▶ [Goal of the exercise]:
Give back the full data, unchanged and complete.

▶ [Stored data]:
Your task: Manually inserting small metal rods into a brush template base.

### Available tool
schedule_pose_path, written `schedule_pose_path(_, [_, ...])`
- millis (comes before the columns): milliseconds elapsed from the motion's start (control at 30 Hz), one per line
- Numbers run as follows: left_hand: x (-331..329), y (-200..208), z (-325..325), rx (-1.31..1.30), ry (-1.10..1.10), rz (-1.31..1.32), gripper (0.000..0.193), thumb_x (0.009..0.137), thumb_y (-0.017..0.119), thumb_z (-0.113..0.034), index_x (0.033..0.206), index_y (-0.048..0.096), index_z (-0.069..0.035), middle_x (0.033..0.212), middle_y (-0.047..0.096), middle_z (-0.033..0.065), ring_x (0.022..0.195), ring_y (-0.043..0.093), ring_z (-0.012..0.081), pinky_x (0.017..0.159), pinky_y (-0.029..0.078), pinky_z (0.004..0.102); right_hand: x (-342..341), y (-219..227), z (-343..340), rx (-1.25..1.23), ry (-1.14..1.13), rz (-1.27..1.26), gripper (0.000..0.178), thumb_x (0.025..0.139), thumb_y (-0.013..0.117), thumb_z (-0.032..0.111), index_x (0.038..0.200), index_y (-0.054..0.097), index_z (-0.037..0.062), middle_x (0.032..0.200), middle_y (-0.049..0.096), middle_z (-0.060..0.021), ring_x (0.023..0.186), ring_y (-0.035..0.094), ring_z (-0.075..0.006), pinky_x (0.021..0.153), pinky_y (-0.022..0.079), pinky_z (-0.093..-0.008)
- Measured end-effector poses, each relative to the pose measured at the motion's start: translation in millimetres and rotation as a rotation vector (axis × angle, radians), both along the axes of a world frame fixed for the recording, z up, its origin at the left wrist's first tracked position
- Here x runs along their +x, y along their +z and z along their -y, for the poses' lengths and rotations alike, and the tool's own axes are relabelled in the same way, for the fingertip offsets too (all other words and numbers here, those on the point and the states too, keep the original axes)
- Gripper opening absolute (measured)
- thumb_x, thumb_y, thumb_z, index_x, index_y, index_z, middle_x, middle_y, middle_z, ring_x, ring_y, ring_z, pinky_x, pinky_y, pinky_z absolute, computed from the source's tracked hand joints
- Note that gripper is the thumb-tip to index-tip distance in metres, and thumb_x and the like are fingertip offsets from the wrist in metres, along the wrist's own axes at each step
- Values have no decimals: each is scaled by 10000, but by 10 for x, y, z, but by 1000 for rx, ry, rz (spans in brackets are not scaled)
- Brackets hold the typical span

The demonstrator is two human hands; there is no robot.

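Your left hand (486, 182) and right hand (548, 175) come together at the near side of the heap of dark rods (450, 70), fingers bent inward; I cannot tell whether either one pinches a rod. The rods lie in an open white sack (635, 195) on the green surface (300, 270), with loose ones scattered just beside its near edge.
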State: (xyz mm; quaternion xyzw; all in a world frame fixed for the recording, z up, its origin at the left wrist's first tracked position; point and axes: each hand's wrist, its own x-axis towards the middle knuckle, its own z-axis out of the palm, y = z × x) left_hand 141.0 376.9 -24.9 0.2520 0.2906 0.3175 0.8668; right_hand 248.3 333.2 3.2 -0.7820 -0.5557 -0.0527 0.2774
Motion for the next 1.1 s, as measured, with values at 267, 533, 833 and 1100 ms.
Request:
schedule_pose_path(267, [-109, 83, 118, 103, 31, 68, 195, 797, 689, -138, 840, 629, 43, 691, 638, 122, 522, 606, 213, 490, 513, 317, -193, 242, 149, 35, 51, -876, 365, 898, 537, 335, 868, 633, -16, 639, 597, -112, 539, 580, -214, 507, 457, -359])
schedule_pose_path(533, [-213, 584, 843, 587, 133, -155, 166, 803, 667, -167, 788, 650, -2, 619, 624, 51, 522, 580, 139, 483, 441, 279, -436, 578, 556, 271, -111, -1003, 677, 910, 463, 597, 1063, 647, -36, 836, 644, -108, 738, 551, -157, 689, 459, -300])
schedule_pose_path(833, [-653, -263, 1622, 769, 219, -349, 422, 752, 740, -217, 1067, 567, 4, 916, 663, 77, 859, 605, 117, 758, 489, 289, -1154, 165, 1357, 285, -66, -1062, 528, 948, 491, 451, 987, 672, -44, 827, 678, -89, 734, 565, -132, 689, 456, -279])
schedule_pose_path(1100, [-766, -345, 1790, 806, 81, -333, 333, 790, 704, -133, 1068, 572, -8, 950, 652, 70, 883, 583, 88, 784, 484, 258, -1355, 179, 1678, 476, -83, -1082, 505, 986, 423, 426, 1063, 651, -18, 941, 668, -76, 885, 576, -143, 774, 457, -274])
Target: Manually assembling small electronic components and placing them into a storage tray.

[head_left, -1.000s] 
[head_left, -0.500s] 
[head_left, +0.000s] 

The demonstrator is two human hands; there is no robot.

▶ [Task result]:
Your task: Manually inserting small metal rods into a brush template base.

### Available tool
schedule_pose_path, written `schedule_pose_path(_, [_, ...])`
- millis (comes before the columns): milliseconds elapsed from the motion's start (control at 30 Hz), one per line
- Numbers run as follows: left_hand: x (-331..329), y (-200..208), z (-325..325), rx (-1.31..1.30), ry (-1.10..1.10), rz (-1.31..1.32), gripper (0.000..0.193), thumb_x (0.009..0.137), thumb_y (-0.017..0.119), thumb_z (-0.113..0.034), index_x (0.033..0.206), index_y (-0.048..0.096), index_z (-0.069..0.035), middle_x (0.033..0.212), middle_y (-0.047..0.096), middle_z (-0.033..0.065), ring_x (0.022..0.195), ring_y (-0.043..0.093), ring_z (-0.012..0.081), pinky_x (0.017..0.159), pinky_y (-0.029..0.078), pinky_z (0.004..0.102); right_hand: x (-342..341), y (-219..227), z (-343..340), rx (-1.25..1.23), ry (-1.14..1.13), rz (-1.27..1.26), gripper (0.000..0.178), thumb_x (0.025..0.139), thumb_y (-0.013..0.117), thumb_z (-0.032..0.111), index_x (0.038..0.200), index_y (-0.054..0.097), index_z (-0.037..0.062), middle_x (0.032..0.200), middle_y (-0.049..0.096), middle_z (-0.060..0.021), ring_x (0.023..0.186), ring_y (-0.035..0.094), ring_z (-0.075..0.006), pinky_x (0.021..0.153), pinky_y (-0.022..0.079), pinky_z (-0.093..-0.008)
- Measured end-effector poses, each relative to the pose measured at the motion's start: translation in millimetres and rotation as a rotation vector (axis × angle, radians), both along the axes of a world frame fixed for the recording, z up, its origin at the left wrist's first tracked position
- Here x runs along their +x, y along their +z and z along their -y, for the poses' lengths and rotations alike, and the tool's own axes are relabelled in the same way, for the fingertip offsets too (all other words and numbers here, those on the point and the states too, keep the original axes)
- Gripper opening absolute (measured)
- thumb_x, thumb_y, thumb_z, index_x, index_y, index_z, middle_x, middle_y, middle_z, ring_x, ring_y, ring_z, pinky_x, pinky_y, pinky_z absolute, computed from the source's tracked hand joints
- Note that gripper is the thumb-tip to index-tip distance in metres, and thumb_x and the like are fingertip offsets from the wrist in metres, along the wrist's own axes at each step
- Values have no decimals: each is scaled by 10000, but by 10 for x, y, z, but by 1000 for rx, ry, rz (spans in brackets are not scaled)
- Brackets hold the typical span

The demonstrator is two human hands; there is no robot.

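Your left hand (486, 182) and right hand (548, 175) come together at the near side of the heap of dark rods (450, 70), fingers bent inward; I cannot tell whether either one pinches a rod. The rods lie in an open white sack (635, 195) on the green surface (300, 270), with loose ones scattered just beside its near edge.
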State: (xyz mm; quaternion xyzw; all in a world frame fixed for the recording, z up, its origin at the left wrist's first tracked position; point and axes: each hand's wrist, its own x-axis towards the middle knuckle, its own z-axis out of the palm, y = z × x) left_hand 141.0 376.9 -24.9 0.2520 0.2906 0.3175 0.8668; right_hand 248.3 333.2 3.2 -0.7820 -0.5557 -0.0527 0.2774
Motion for the next 1.1 s, as measured, with values at 267, 533, 833 and 1100 ms.
Request:
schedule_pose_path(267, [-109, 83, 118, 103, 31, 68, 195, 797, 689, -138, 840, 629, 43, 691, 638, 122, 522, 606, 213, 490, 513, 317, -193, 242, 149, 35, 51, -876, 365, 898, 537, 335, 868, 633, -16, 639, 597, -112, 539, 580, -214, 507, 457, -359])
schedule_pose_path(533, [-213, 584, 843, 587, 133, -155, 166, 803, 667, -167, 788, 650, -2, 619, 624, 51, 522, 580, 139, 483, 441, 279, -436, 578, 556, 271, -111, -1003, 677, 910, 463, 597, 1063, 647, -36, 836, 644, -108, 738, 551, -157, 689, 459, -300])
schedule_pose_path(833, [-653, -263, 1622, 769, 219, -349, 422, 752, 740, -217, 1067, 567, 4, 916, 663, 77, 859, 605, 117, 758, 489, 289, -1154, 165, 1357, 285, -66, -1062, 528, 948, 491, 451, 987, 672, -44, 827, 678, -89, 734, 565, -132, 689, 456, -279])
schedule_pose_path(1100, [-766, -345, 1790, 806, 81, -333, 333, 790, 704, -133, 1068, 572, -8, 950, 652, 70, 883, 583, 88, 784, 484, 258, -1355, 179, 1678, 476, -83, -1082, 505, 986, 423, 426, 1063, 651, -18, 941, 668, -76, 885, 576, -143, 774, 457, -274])
Target: Manually assembling small electronic components and placing them into a storage tray.

[head_left, -1.000s] 
[head_left, -0.500s] 
[head_left, +0.000s] 

The demonstrator is two human hands; there is no robot.

Output is finished, and nothing else is required.